### Work required
Beginning with the first line below, please repeat the material exactly, ending with the line that includes "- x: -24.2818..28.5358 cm".

### Given information

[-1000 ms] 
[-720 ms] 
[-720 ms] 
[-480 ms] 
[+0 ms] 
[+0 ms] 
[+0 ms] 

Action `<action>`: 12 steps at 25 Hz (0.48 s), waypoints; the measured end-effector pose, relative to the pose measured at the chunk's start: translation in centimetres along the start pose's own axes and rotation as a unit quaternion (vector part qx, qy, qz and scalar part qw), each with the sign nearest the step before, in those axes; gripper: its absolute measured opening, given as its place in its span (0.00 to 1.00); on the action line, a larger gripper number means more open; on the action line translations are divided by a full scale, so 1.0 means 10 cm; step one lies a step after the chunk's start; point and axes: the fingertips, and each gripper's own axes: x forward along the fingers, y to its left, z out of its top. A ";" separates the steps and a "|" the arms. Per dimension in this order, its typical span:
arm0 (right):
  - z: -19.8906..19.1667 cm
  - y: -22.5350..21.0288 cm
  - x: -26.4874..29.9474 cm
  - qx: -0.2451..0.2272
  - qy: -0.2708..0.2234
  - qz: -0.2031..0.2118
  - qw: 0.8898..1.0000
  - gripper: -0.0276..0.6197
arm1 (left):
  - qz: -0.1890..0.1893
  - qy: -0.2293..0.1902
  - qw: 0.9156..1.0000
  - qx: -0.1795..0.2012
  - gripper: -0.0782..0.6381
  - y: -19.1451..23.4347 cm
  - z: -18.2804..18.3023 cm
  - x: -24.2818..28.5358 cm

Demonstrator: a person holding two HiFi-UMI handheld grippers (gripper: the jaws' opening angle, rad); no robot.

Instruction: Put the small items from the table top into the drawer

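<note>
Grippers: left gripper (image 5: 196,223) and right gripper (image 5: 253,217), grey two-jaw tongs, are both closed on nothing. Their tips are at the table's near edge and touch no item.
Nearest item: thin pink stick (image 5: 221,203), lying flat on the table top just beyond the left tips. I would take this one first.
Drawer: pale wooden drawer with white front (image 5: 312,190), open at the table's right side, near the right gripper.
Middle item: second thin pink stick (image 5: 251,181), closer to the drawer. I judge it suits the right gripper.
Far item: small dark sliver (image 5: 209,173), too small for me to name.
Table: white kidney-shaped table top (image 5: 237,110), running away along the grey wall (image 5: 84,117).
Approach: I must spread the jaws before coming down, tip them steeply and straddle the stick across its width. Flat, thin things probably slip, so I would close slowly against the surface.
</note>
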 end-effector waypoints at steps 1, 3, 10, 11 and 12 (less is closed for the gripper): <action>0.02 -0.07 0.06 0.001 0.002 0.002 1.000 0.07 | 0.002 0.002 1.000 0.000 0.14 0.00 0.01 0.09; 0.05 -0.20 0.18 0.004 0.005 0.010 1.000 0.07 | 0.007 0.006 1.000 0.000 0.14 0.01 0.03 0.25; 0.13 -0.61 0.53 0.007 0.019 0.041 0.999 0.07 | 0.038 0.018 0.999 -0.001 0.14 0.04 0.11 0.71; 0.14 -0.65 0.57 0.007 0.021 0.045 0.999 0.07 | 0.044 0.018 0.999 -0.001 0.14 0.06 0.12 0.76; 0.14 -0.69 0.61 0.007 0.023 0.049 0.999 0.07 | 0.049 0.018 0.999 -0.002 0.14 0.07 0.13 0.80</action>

### Reply
[-1000 ms] 
[-720 ms] 
[-720 ms] 
[-480 ms] 
[+0 ms] 
[+0 ms] 
[+0 ms] 

Action `<action>`: 12 steps at 25 Hz (0.48 s), waypoints; the measured end-effector pose, relative to the pose measured at the chunk's start: translation in centimetres along the start pose's own axes and rotation as a unit quaternion (vector part qx, qy, qz and scalar part qw), each with the sign nearest the step before, in those axes; gripper: its absolute measured opening, given as its place in its span (0.00 to 1.00); on the action line, a larger gripper number means more open; on the action line translations are divided by a full scale, so 1.0 means 10 cm; step one lies a step after the chunk's start; point and axes: the fingertips, and each gripper's own axes: x forward along the fingers, y to its left, z out of its top. A ";" separates the steps and a "|" the arms. Per dimension in this order, its typical span:
arm0 (right):
  - z: -19.8906..19.1667 cm
  - y: -22.5350..21.0288 cm
  - x: -26.4874..29.9474 cm
  - qx: -0.2451..0.2272
  - qy: -0.2708..0.2234
  - qz: -0.2031..0.2118
  - qw: 0.8898..1.0000
  - gripper: -0.0276..0.6197
arm1 (left):
  - qz: -0.1890..0.1893
  - qy: -0.2293..0.1902
  - qw: 0.9156..1.0000
  - qx: -0.1795..0.2012
  - gripper: -0.0782..0.6381
  - y: -19.1451..23.4347 cm
  - z: -18.2804..18.3023 cm
  - x: -24.2818..28.5358 cm

The exercise is complete with this answer.